TASK BRIEF: Below are some entries. Count how many of their lines include "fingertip", then give that number only.

Items listed in a dataset
########################################

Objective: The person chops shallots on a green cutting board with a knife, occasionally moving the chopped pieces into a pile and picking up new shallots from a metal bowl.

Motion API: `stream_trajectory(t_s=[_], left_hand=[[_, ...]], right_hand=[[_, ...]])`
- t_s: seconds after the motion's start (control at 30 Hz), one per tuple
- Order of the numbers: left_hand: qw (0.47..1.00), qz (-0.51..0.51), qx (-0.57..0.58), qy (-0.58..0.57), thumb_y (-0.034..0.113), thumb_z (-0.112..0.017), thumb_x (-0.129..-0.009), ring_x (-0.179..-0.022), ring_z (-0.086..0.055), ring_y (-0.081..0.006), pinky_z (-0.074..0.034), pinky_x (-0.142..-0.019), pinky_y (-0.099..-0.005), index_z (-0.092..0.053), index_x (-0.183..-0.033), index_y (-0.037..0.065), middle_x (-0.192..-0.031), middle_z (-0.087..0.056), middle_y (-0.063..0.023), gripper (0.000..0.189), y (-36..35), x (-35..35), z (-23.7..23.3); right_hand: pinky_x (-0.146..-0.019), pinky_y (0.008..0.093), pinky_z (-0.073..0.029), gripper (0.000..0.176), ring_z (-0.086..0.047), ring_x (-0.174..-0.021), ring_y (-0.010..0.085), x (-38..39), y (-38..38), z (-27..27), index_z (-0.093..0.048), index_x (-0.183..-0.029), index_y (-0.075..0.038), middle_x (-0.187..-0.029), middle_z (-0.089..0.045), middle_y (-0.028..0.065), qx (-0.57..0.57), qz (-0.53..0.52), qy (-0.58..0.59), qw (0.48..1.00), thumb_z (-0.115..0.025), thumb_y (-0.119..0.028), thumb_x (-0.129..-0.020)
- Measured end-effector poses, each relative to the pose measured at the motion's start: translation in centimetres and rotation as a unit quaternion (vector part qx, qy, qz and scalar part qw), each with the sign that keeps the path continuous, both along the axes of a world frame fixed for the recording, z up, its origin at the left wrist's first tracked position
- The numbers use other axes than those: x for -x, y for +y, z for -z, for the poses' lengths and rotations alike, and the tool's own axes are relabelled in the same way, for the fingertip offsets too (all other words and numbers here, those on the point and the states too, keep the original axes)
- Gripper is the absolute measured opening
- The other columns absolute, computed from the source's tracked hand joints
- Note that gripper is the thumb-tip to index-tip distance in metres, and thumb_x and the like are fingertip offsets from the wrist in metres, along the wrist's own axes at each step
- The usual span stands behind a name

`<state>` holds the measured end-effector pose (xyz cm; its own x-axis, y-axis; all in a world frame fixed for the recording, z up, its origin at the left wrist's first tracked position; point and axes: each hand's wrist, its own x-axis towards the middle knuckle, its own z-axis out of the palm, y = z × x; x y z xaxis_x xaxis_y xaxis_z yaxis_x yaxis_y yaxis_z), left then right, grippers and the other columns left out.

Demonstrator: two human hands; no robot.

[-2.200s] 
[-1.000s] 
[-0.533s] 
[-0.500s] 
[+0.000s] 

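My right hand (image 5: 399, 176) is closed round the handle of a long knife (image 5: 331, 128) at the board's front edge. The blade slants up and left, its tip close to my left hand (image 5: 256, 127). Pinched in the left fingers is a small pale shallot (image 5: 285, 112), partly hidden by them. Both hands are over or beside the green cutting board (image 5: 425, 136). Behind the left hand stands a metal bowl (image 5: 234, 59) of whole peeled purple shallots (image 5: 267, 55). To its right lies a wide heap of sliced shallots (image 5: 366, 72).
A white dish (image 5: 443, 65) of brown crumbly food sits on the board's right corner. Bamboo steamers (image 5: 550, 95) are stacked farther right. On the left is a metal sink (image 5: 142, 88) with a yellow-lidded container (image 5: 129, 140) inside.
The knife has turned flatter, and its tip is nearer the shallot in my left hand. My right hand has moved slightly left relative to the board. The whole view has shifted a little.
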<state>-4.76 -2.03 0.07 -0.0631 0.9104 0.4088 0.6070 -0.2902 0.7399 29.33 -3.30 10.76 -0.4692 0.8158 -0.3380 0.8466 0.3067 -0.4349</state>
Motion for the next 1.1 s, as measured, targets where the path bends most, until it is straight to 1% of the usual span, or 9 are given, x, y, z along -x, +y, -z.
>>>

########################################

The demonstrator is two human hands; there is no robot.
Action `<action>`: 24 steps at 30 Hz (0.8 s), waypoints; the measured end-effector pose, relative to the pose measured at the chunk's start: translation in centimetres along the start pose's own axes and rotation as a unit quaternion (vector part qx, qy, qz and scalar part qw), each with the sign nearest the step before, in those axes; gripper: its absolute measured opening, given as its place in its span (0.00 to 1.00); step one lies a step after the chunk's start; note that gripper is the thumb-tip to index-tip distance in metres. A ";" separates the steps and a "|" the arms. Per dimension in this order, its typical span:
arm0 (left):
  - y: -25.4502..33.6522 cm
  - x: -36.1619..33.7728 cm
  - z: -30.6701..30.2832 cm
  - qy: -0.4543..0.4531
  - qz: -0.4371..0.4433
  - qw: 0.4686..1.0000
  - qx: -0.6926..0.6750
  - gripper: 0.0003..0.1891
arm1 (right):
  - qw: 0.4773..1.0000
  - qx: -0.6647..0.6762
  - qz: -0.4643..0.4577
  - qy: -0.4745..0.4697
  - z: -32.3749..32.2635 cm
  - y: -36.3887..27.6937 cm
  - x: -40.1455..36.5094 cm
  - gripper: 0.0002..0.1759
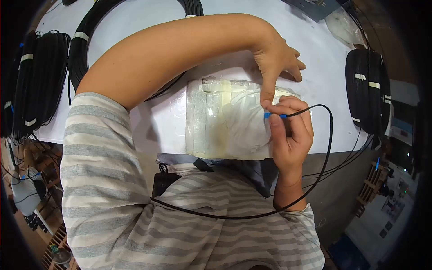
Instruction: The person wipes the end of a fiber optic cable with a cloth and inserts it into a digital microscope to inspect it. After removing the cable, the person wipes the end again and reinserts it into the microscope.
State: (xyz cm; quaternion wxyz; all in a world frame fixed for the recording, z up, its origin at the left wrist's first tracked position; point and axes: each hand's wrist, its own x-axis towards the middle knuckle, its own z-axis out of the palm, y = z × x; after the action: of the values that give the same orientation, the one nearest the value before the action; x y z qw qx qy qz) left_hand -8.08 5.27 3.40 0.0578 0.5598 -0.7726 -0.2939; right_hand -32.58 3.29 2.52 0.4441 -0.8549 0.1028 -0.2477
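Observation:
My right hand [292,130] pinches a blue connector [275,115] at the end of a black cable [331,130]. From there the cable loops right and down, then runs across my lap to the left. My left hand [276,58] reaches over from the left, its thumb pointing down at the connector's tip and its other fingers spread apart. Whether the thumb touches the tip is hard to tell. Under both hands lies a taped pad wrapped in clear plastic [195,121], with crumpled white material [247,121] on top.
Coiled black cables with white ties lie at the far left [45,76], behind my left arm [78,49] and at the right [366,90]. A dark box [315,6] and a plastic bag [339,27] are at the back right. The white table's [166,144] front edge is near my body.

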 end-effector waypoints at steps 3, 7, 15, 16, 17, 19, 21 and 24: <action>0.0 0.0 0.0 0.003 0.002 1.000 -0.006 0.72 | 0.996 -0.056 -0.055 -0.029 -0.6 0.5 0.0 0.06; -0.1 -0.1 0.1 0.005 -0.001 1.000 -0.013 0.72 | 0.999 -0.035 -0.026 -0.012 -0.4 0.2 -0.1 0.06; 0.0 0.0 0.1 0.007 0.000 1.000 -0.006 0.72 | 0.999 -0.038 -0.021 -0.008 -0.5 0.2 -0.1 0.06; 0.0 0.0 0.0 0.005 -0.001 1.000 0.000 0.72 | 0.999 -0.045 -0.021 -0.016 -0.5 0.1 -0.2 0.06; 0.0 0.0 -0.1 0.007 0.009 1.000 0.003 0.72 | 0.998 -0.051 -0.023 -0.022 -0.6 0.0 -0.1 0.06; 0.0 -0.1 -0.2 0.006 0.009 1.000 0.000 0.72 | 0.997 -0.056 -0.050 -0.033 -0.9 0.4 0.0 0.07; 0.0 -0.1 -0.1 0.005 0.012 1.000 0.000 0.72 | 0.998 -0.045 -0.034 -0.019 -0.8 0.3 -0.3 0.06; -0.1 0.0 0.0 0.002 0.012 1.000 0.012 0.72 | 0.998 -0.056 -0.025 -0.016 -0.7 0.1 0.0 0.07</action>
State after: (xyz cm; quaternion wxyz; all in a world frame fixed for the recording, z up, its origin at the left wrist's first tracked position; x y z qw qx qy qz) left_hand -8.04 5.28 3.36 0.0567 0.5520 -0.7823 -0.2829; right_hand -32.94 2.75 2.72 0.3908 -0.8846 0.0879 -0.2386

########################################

ANSWER TO THIS TASK: 2